К 1916 году это стало откровенным безумием: начиная с 70-х годов девятнадцатого века старая имперская аристократия уходила из армейской жизни, и ее место заняли простые люди вроде меня, внука богемского крестьянина. Даже до 1914 года австро-венгерский офицерский корпус был полностью буржуазным, и ужасные потери того года только усугубили это положение, добавив огромное число спешно произведенных в офицерское звание кадетов и добровольцев: молодые люди, которые до войны стали бы фармацевтами и школьными учителями и, конечно, вернутся к выдаче таблеток и обучению французской грамматике, как только все закончится.
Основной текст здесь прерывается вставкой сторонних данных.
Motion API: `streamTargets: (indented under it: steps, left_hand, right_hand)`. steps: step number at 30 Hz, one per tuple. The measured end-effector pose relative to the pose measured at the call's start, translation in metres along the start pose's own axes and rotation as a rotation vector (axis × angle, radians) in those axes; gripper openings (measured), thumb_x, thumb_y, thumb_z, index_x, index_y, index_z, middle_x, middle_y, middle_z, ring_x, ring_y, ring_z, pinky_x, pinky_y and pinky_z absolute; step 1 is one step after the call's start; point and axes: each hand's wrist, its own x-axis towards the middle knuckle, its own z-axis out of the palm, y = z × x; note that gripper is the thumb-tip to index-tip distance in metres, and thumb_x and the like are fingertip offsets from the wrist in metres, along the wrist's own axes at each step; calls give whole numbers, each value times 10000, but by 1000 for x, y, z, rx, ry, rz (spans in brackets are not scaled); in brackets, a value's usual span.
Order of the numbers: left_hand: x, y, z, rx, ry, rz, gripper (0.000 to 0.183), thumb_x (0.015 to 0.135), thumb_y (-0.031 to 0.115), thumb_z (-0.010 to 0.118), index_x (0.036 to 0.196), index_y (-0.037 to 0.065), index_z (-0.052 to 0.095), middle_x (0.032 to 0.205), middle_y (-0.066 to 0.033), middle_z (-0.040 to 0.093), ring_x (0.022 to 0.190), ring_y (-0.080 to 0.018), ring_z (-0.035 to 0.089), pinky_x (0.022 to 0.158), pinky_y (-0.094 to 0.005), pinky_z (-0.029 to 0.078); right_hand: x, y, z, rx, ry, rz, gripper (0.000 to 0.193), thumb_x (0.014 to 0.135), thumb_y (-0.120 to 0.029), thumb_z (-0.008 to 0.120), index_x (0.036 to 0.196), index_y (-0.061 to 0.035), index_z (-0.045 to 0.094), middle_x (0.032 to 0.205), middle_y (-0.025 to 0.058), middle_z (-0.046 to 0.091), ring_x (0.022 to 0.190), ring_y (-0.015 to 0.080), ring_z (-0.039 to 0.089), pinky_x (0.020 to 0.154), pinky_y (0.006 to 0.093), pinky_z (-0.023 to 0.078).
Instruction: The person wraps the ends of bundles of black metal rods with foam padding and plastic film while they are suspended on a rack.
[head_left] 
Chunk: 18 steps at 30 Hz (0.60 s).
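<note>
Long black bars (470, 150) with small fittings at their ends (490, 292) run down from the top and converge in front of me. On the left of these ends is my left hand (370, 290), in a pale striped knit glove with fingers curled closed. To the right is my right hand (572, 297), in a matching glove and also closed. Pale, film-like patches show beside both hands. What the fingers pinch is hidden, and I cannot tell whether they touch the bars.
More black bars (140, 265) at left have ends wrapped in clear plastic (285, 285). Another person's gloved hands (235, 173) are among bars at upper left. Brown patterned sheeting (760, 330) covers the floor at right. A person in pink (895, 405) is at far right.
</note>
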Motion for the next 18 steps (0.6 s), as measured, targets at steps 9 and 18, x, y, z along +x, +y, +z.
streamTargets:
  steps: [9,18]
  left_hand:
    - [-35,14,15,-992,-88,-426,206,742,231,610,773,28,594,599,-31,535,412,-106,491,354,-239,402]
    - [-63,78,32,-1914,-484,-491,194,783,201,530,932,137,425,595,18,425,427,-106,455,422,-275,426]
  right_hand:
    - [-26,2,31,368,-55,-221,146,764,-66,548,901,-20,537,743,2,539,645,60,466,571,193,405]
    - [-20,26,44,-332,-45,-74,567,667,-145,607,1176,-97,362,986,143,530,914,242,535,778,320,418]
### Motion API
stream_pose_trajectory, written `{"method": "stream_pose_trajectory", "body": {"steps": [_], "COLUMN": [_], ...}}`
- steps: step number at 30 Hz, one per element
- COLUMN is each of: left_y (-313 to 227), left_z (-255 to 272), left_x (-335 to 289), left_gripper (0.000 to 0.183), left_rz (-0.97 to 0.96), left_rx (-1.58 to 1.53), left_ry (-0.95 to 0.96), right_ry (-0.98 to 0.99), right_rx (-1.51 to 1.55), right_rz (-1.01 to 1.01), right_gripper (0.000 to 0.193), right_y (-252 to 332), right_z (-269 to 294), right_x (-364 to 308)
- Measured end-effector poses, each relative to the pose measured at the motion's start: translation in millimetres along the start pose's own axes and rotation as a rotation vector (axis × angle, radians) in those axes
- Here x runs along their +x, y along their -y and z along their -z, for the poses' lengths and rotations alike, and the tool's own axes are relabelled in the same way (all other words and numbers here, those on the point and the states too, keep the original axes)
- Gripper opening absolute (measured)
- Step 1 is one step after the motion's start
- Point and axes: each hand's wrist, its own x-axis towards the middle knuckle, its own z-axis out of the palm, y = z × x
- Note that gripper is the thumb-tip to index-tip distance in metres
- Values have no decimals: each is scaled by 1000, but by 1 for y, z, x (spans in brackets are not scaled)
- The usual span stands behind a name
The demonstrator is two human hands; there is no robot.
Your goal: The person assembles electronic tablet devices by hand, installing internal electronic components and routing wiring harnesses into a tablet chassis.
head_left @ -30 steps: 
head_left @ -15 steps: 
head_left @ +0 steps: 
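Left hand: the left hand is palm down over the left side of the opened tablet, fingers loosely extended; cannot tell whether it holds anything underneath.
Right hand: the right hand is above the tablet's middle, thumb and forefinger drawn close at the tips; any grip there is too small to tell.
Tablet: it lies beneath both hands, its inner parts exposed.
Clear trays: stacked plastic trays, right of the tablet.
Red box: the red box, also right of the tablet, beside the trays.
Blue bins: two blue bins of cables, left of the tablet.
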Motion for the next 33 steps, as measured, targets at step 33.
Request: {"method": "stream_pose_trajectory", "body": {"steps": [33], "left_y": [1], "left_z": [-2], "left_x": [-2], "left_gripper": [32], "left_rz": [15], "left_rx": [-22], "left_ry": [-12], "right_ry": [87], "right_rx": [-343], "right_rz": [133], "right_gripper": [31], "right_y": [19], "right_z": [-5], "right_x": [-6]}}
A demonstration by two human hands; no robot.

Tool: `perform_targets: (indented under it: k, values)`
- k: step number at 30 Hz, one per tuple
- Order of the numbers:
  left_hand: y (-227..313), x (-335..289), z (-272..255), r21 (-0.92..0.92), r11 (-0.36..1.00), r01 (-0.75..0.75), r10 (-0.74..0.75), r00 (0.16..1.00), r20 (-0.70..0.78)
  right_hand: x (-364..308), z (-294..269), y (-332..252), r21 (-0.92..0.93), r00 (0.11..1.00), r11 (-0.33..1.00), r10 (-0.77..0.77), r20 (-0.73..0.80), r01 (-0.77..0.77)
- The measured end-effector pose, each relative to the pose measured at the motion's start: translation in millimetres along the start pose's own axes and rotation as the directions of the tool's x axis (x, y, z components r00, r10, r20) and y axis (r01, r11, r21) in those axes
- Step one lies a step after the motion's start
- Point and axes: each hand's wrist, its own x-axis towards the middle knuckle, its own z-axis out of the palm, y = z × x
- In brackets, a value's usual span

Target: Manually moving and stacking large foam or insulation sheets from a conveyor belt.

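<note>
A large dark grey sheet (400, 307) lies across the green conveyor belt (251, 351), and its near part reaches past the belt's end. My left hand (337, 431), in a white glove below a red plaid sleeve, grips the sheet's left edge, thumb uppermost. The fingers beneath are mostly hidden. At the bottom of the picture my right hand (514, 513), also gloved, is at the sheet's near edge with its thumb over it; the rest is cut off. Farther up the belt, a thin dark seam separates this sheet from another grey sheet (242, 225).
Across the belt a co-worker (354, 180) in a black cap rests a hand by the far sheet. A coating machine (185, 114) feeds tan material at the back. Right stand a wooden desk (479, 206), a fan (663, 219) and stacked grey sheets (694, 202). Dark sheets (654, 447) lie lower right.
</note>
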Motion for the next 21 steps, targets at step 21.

Но Военное министерство, тем не менее, продолжало вести себя так, словно мы все были Шварценбергами и Кевенхюллерами, а с повязыванием священной черно-желтой шелковой портупеи (которую большинство новоиспеченных офицеров даже не потрудилось приобрести) могло сравниться лишь елеопомазание самим Папой Римским.
Тем временем низшие чины, не имеющие аттестата зрелости, позволяющего им претендовать на повышение, полностью лишились возможности стать офицерами, вне зависимости от того, насколько они способны и энергичны. Как я знаю, ни одного пилота из низших чинов в ВВС так и не произвели в офицеры, хотя в 1918 году в качестве особой награды аса Йозефа Кисса сделали кандидатом в офицеры, как только он погиб и больше не представлял угрозы.
Результаты этой тупости были явно видны в течение всей войны. Наши летчики храбро сражались, но уровень инициативы и предприимчивости обычно оставался невысок, даже по сравнению с немецкими воздушными силами, столь же кастовыми, как и наши, но поменявшими свои представления под напором событий, и уж конечно, нас никак не сравнить с британцами у Пьявы в 1918-м, когда нас подавила кучка аэропланов королевских ВВС, которыми управляли в основном младшие лейтенанты, чья храбрость оказалась поистине легендарной.
Конечно, скучнейшая рутина старой довоенной армии — в основном муштра и парады, поскольку это обходилось дешевле надлежащего обучения, производило впечатление на народ и требовало гораздо меньших умственных усилий — не готовила к войне, требующей исключительной самоотдачи и инициативы.
И вот, во второй день моего пребывания в эскадрилье 19Ф, вернувшись с похорон оберлейтенанта Ригера, я познакомился с человеком, которому предстояло стать моим личным "шофером" в ожидающих впереди отчаянных приключениях. Отвечающий за порядок полетов офицер сообщил, что мой первый вылет состоится следующим утром, чтобы сфотографировать склады боеприпасов у Пальмановы по срочному запросу из штаба Пятой армии. И я посчитал крайне важным подготовиться к долгому полету над вражеской территорией, и уж, по меньшей мере, познакомиться с человеком, который отвезет меня туда, а если всё пройдет благополучно, то и обратно.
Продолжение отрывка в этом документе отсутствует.